Top of Material for this exercise

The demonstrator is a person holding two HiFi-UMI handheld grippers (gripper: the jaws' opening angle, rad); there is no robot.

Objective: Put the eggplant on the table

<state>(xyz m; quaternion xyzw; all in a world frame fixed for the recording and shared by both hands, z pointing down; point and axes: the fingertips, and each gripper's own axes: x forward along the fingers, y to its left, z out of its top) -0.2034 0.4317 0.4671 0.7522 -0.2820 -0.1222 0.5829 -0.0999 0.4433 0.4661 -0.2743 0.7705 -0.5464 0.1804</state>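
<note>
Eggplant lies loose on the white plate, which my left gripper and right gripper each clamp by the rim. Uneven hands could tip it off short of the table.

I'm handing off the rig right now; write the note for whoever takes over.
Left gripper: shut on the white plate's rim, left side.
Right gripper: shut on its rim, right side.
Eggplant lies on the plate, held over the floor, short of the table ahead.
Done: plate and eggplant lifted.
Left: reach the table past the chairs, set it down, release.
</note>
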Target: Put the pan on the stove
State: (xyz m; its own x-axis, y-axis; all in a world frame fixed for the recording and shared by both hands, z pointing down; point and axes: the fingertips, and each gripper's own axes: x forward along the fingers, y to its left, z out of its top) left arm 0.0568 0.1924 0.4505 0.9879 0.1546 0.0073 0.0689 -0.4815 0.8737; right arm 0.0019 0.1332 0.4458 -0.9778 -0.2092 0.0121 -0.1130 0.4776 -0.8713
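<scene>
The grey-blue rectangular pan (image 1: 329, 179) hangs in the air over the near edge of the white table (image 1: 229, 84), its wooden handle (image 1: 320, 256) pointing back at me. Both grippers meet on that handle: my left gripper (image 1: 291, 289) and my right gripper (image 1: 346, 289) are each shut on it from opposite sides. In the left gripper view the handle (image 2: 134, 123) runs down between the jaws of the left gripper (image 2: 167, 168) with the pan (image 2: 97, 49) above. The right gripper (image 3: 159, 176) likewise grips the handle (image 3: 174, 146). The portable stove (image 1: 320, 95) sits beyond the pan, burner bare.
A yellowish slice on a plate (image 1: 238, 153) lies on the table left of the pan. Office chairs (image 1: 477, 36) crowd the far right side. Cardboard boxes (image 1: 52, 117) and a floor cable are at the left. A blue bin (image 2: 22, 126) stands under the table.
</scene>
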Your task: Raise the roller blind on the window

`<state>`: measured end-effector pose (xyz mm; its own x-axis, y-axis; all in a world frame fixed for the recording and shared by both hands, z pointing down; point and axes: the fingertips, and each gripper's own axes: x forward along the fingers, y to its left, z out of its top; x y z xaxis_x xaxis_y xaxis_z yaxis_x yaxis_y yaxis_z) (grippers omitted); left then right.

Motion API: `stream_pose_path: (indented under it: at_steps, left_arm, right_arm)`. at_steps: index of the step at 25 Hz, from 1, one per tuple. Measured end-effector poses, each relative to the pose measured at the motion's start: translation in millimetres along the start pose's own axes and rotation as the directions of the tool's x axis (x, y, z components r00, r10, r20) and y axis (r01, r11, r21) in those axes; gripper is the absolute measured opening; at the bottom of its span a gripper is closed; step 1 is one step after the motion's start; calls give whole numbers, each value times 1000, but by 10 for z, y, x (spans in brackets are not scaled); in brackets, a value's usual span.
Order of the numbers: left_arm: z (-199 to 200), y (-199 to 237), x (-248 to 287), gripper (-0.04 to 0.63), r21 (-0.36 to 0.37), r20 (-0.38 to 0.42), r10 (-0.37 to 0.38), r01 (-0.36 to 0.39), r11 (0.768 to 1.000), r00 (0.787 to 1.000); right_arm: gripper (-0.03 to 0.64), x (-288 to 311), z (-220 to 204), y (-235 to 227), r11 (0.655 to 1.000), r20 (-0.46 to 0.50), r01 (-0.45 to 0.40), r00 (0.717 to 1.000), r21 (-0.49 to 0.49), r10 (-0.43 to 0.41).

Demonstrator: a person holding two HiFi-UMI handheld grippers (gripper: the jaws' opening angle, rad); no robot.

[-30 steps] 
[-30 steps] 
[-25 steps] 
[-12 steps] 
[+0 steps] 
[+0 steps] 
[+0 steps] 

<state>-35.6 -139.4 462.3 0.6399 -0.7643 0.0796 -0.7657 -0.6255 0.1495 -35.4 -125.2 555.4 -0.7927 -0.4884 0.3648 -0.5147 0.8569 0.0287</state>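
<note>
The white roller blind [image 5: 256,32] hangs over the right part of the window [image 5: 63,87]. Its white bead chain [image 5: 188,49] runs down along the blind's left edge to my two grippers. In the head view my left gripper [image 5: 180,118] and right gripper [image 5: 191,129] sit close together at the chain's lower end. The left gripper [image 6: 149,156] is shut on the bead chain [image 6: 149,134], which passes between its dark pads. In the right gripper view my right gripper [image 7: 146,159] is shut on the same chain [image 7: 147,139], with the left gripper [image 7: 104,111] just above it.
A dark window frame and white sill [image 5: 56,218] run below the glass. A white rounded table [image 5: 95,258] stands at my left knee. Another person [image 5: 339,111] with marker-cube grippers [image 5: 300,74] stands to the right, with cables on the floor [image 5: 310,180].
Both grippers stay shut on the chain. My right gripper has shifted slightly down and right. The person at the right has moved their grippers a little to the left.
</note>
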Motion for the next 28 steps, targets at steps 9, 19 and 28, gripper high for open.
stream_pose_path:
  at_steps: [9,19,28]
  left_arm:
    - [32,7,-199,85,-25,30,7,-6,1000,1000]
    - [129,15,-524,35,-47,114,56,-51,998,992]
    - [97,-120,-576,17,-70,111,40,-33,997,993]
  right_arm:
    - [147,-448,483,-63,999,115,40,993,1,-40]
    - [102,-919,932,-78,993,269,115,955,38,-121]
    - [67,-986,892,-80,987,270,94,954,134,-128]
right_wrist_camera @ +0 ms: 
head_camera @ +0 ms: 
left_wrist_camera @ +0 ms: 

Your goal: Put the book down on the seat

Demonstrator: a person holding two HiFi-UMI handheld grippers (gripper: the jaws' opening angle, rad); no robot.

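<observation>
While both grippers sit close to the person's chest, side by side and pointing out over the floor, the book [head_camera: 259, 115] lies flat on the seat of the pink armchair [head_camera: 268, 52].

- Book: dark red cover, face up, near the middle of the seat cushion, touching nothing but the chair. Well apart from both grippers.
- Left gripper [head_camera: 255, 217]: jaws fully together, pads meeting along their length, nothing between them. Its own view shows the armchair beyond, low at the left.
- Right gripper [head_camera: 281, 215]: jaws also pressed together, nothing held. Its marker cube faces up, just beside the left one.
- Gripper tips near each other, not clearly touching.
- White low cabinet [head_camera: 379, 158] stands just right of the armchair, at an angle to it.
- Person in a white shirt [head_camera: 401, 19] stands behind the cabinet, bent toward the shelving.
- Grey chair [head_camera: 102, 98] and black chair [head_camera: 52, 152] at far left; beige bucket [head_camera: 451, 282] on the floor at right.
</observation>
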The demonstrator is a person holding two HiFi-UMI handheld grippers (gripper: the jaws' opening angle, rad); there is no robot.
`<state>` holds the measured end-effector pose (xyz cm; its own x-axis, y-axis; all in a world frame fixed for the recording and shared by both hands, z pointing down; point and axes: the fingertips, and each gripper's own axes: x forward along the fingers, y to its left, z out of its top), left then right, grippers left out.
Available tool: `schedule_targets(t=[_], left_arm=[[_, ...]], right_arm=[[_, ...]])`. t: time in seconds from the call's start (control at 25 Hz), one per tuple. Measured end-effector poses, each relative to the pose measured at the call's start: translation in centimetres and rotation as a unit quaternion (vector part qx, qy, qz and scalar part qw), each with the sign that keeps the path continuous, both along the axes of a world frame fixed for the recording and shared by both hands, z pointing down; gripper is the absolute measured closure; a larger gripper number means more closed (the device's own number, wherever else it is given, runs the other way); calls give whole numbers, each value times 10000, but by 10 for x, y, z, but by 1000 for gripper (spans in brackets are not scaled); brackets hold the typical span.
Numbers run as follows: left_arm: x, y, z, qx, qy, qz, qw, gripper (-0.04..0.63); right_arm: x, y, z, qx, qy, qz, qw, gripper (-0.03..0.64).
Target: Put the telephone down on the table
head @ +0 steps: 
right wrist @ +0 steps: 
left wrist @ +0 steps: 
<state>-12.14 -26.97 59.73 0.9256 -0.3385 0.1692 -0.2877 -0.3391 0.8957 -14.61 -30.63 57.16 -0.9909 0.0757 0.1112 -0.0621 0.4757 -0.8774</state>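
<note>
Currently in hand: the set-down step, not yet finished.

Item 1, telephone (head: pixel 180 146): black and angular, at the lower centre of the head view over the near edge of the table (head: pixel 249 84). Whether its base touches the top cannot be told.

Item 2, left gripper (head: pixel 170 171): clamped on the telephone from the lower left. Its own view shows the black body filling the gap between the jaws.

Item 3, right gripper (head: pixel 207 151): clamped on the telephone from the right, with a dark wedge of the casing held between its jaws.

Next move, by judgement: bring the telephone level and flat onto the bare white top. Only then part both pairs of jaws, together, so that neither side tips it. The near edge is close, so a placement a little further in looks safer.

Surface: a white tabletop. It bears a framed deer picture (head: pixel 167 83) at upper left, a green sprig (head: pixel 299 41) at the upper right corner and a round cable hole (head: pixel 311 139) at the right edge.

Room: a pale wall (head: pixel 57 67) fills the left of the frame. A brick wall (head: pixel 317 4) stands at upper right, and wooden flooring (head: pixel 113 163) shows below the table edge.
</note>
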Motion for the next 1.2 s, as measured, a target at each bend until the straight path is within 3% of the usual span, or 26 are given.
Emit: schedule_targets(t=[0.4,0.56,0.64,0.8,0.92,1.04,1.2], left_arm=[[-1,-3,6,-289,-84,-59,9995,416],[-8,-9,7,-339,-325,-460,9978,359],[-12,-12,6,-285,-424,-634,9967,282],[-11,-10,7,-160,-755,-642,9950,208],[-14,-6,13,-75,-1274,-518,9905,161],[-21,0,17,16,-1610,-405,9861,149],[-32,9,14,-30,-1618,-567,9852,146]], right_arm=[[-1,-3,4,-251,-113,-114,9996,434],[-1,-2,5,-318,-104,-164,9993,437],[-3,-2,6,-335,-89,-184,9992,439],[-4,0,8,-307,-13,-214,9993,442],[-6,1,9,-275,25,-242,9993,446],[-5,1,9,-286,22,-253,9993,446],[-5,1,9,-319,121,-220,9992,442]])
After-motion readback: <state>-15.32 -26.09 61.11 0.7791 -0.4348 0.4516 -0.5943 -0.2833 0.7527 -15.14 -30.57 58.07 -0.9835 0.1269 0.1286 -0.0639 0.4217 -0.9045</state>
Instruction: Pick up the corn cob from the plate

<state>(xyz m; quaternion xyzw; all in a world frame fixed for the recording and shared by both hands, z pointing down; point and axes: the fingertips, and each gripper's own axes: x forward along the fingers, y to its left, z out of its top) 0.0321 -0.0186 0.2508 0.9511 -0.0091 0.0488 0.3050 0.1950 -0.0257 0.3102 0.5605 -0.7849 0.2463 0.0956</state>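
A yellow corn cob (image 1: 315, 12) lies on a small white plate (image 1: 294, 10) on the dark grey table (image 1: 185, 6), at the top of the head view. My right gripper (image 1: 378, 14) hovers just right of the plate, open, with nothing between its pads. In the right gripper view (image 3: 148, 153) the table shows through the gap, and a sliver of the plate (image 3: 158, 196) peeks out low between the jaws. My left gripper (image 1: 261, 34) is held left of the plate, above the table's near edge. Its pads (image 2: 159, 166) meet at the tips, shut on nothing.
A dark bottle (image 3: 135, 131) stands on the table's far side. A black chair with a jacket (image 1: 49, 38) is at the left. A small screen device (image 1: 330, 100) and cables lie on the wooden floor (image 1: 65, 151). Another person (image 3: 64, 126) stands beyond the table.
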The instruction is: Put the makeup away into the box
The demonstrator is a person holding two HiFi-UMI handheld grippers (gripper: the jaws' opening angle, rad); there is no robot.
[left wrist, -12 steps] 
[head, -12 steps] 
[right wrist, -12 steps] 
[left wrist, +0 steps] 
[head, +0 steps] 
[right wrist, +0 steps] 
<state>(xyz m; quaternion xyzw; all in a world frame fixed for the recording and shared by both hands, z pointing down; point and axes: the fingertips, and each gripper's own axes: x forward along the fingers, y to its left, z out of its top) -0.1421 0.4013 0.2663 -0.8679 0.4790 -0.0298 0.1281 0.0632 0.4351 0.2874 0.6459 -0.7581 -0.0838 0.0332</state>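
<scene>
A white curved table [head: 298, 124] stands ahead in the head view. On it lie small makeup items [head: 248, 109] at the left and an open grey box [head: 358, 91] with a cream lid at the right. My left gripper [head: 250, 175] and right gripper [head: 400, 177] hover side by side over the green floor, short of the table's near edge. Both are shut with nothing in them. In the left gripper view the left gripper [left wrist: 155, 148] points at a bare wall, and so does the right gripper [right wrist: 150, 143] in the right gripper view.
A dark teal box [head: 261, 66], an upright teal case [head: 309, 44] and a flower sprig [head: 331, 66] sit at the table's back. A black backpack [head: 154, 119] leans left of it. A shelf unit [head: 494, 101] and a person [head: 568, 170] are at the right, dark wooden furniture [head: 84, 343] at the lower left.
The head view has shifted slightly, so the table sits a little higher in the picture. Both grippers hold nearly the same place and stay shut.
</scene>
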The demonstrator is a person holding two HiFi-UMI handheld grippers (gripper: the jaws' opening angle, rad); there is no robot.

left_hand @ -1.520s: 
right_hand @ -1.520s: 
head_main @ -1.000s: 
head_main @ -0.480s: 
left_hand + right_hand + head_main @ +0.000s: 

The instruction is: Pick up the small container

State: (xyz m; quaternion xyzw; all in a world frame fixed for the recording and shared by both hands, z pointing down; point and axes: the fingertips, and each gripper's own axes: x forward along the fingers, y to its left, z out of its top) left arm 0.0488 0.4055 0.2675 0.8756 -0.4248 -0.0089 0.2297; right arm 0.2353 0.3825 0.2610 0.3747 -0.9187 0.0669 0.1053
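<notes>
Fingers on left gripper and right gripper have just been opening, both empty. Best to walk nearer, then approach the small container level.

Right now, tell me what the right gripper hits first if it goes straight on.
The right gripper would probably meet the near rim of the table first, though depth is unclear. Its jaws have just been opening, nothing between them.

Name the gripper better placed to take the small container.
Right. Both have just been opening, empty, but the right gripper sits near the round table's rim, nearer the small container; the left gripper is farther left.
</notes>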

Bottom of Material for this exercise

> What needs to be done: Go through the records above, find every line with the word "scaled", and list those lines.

> Reply:
Motion API: `stream_pose_path: (indented under it: at_steps, left_arm, right_arm)`. at_steps: index of the step at 25 Hz, from 1, one per tuple. Measured end-effector poses, each relative to the pose measured at the motion's start: translation in millimetres along the start pose's own axes and rotation as the directions of the tool's x axis (x, y, z components r00, r10, r20) and y axis (r01, r11, r21) in those axes; gripper is the absolute measured opening; at the bottom of its span a gripper is closed; step 1 is one step after the motion's start; calls give whole numbers, each value times 1000, but by 10 for z, y, x (spans in brackets are not scaled); in brackets, a value's usual span.
Available tool: `schedule_targets(t=[_], left_arm=[[_, ...]], right_arm=[[_, ...]])`. t: time in seconds from the call's start (control at 25 Hz), one per tuple. Measured end-effector poses, each relative to the pose measured at the call's start: translation in centimetres and rotation as a unit quaternion (vector part qx, qy, qz and scalar part qw), each with the sign that keeps the path continuous, both along the axes of a world frame fixed for the recording and shared by both hands, z pointing down; gripper is the absolute measured closure; a larger gripper number means more closed (the device's own number, wherever else it is given, runs the other way); calls give whole numbers, each value times 10000, but by 10 for x, y, z, but by 1000 for gripper (spans in brackets are not scaled); brackets hold the typical span.

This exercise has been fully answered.